My opening gambit is:
Look through each weight sample, comparing it to the last (or the last few).
If the current value is higher or lower (over a certain threshold) than it was, then:
Record this as a significant event by putting it into another list with the same timestamp (events)
Combine the events stream with the main data frame
Present the raw weights data in a graph, and:
Show the events overlaid
I can iterate through each row just using iterators and python loops, but that feels like a pandas anti-pattern. From reading around (how do I even describe this problem for google?), it seems like it’s best to do things in pandas en masse rather than by examining each record individually. I think that’s what pandas does.
That’s a bit like what I’m looking for. The pct_change (percent change: https://pandas.pydata.org/pandas-docs/stable/reference/api/pandas.Series.pct_change.html?highlight=pct_change#pandas.Series.pct_change) will detect the scale of changes. It’ll hover around 0, but you can see where the big jumps are, then the percent change is also big.
A negative percent change means the coffee machine is lighter (ie the pot is lifted or a cup is taken). A positive percent change means the machine got heavier (ie pot replaced or water refilled).
I can look through those percent changes and spot ones bigger than [a certain value], and mark those cases on the plot or save them out somehow for further analysis.
datr<date>.csv which is a regular log of raw measurements from the scale. The frequency of this logging is set using the regularLogInterval variable in coffee_boss.ino. These values are unfiltered, and contain all of the weird noise that this circuit collects. They are, however, a true time-series. The R in datr stands for Regular. But Raw works too. These files end up big (~3Mb).
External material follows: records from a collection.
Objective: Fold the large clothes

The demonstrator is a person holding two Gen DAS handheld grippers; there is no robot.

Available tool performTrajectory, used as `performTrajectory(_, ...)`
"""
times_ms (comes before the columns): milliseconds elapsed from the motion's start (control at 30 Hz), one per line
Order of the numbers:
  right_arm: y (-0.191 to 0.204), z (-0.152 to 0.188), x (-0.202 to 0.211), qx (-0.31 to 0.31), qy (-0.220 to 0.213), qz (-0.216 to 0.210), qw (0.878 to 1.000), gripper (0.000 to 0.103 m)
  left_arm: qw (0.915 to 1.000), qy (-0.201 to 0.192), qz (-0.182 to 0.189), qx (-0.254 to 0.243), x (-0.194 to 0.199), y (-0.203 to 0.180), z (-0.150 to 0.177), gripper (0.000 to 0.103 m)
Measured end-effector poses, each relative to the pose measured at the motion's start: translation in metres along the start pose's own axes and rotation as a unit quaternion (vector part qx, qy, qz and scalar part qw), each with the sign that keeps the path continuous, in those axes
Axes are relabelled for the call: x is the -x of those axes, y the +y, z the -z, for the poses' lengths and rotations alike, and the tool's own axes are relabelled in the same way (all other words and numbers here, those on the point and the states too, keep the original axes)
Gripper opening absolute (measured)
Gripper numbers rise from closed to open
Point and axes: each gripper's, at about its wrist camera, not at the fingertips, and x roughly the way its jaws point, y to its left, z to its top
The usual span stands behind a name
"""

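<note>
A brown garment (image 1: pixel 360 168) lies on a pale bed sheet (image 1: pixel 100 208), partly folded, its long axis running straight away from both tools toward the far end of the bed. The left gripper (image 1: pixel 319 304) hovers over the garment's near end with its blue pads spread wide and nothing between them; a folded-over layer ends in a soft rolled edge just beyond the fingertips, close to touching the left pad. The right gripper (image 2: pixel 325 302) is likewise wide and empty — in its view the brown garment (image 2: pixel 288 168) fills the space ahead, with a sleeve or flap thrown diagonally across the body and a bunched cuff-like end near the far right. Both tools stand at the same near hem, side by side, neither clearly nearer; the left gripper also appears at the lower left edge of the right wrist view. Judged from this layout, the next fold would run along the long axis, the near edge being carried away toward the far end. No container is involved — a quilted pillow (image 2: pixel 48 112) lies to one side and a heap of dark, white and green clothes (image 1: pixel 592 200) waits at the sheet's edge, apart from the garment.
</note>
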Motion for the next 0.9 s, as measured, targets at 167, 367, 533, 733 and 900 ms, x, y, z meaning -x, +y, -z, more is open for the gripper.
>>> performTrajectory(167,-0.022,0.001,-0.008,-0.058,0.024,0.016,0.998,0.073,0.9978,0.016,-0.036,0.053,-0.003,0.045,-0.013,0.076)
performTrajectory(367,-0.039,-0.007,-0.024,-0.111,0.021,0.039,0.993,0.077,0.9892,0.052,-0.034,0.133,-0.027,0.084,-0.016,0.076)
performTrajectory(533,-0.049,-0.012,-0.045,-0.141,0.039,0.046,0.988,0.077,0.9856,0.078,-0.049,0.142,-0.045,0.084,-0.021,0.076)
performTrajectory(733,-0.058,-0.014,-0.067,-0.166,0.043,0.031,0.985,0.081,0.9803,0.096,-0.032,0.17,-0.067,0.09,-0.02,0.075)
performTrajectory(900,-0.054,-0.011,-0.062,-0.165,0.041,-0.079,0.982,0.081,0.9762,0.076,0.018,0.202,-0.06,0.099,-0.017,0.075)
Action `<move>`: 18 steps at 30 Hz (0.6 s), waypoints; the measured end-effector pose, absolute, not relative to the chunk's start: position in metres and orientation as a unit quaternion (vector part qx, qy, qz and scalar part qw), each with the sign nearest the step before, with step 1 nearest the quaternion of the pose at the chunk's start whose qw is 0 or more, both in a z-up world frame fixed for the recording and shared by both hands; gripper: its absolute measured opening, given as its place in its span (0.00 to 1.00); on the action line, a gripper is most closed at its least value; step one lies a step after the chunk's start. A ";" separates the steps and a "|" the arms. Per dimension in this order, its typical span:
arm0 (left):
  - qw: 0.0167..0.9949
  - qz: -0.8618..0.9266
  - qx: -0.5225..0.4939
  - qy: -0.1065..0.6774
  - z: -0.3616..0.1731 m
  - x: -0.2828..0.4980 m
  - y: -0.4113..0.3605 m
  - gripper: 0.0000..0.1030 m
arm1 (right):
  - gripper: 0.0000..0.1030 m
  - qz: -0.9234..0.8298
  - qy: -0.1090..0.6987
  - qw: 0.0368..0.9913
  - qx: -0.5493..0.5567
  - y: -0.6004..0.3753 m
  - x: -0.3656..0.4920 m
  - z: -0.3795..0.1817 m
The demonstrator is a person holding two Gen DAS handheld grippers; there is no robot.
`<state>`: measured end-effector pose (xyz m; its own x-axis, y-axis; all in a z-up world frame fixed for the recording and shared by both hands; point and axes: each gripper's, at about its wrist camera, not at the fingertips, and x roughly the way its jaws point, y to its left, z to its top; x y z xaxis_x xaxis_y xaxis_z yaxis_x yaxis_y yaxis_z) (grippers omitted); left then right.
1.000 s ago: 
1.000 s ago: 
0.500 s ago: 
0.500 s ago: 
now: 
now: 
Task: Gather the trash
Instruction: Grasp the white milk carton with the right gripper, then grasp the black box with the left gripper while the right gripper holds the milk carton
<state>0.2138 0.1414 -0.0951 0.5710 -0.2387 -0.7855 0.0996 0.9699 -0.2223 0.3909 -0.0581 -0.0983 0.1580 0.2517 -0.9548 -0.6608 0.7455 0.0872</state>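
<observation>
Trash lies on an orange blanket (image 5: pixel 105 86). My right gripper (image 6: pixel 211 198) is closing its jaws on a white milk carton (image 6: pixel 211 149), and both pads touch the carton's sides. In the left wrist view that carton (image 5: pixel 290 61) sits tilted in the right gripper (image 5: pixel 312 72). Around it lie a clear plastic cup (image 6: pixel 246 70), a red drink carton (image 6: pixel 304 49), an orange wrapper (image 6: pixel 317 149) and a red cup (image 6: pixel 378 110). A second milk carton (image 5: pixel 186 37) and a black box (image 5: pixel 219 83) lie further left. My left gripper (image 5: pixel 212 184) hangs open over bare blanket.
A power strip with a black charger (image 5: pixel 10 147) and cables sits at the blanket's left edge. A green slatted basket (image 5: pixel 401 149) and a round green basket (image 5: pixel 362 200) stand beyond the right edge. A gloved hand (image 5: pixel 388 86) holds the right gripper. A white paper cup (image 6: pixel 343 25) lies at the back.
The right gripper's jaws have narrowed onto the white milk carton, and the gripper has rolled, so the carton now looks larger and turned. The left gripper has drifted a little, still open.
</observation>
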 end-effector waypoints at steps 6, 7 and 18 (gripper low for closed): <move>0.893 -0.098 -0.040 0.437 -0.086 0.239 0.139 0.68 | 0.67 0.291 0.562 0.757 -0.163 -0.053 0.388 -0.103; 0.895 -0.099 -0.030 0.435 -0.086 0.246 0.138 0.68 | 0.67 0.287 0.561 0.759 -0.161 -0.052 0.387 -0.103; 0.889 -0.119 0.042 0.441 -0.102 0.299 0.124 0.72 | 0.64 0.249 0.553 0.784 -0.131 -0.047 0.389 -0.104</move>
datc<date>.csv which is a log of changes greater than a particular threshold which is designed to be just about the smallest thing that can happen with the machine. That threshold is specified in the changeThreshold variable in coffee_boss.ino. It’s currently 30, so this file will only log changes greater than 30 grams. This stream of measurements is also filtered, being a running median of the last 8 raw measurements. This filters out almost all of the noise. It uses the RunningMedian library for this. This is not a true time series, since the logging frequency is not constant. The C in datcstands for Change. I wish I’d thought of better names. These files are only a couple of Kb in size.
Both log files have the same format. CSVs with four columns:
I want to see this as a line graph with time along the X axis stretching from left to right, and weight on the Y-axis, bottom to top. Doing this with the datR files would be easiest, because they are naturally already time-series data, but they give a pretty awful output because they are so noisy. I’d have to do some filtering on it in python. That’s not such a bad idea.
The datC files are already filtered, but they are not in time series, so I have to either:
use the datR files and figure out how to filter the noise out of them. This seems like pandas work. I don’t know how to use pandas. Or
use the datC files and figure out how to present them as time series – interpolation of missing points perhaps, or some other built-in way to do this in matplotlib. I don’t know how to use matplotlib.
Simple plot with pandas and matplotlib
I’ve started with the datC approach:
from pandas import read_csv
from matplotlib import pyplot
column_names = ['datestamp', 'date','time','weight']
series = read_csv('../output/datc20190926.csv', names=column_names)
series.plot()
pyplot.show()
Which renders a nice graph:
This shows what I expect, in a way. Two pots of coffee made, with about six cups being taken from each one.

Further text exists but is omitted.